ЭРНЕСТ. Ваши мысли о воспитании великолепны. Только сумеет ли ваш критик, сформировавшийся в самой изысканной среде, хоть отчасти влиять на искусство? Вы в самом деле думаете, что был хоть один художник, всерьез прислушивавшийся к критике?
ДЖИЛБЕРТ. Критик воздействует самим фактом своего существования. Он представляет мысль в ее безукоризненной выверенности. В нем культура эпохи находит свое высшее осуществление. Нельзя требовать, чтоб он ставил перед собою иные цели, кроме самосовершенствования. Хорошо сказано: потребность интеллекта лишь в том, чтобы ощущать себя живым.
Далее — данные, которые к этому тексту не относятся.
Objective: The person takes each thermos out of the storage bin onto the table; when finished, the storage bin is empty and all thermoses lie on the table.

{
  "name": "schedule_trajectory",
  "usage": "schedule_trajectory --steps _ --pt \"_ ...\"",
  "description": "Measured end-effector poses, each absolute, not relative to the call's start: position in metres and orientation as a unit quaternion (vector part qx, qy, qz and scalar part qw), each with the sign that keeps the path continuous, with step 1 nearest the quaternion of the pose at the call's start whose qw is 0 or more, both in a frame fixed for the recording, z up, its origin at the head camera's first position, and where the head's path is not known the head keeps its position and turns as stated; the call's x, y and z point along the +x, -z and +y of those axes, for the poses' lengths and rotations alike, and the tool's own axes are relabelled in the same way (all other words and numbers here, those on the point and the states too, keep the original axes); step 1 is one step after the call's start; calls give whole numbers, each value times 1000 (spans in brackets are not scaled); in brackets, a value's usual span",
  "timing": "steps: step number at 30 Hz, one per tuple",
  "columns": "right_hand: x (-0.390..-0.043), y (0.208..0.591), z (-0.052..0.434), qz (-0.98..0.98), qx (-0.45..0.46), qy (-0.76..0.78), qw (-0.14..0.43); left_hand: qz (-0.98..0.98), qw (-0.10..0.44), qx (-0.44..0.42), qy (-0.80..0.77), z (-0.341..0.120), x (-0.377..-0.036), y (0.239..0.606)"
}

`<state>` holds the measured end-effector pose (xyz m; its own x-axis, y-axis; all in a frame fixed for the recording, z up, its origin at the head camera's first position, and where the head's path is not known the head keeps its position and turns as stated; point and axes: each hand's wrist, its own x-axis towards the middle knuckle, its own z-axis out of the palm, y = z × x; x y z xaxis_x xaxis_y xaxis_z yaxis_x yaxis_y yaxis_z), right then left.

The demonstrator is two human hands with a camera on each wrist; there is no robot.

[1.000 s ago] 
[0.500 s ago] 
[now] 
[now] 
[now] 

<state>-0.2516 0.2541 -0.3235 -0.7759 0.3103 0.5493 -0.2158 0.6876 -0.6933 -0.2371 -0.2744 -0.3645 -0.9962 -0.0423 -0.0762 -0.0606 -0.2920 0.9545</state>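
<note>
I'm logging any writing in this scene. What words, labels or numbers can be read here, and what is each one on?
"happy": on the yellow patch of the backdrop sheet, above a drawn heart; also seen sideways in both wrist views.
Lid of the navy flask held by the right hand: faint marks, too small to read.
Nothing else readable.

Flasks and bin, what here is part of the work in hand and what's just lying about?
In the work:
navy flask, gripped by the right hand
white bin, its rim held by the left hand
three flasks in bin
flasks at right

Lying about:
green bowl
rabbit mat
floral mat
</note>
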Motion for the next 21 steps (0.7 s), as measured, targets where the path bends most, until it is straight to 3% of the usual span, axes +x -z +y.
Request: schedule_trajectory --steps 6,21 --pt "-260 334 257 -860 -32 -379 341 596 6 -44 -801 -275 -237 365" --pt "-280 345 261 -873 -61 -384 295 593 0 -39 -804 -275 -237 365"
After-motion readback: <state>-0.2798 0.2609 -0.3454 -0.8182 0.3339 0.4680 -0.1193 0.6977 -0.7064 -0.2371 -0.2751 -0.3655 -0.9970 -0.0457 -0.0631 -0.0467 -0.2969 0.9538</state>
У критика вполне возможно желание влиять непосредственно, только тогда уже не на отдельную личность, а на все свое время, которое он будет стремиться пробудить к сознательной жизни и тем самым к творчеству, воплощающему в себе новые устремления и запросы, которые критик глубже всего постиг благодаря особой остроте своего зрения и тонкости своих переживаний. Искусство, которое мы видим сегодня, будет его интересовать меньше, чем искусство завтрашнего дня, и еще гораздо меньше, чем искусство прошедшего, ибо те, кто возделывает художественную ниву в наш век, право же, немногого стоят. Конечно, они стараются изо всех сил, и в результате мы получаем все самое худшее, что только возможно в искусстве. Худшее всегда ведь увенчивает собой самые благие побуждения. И кроме того, дорогой мой Эрнест, если человек достиг сорока и сделался королевским академиком, членом клуба «Атенеум», признанным и читаемым романистом, на чьи книги велик спрос в пригородных железнодорожных киосках, то, может быть, и занятно развенчать его мнимое значение, но пытаться его переделать бессмысленно и скучно. Для него самого так лучше – я не сомневаюсь, что вытерпеть наказание не так болезненно, как снести переделку, представляющую собой то же наказание в наиболее усугубленной моральной форме; кстати, вот почему в нашем обществе совершенно не умеют возвращать к нормальной жизни закоренелых преступников, которые весьма интересны как явление.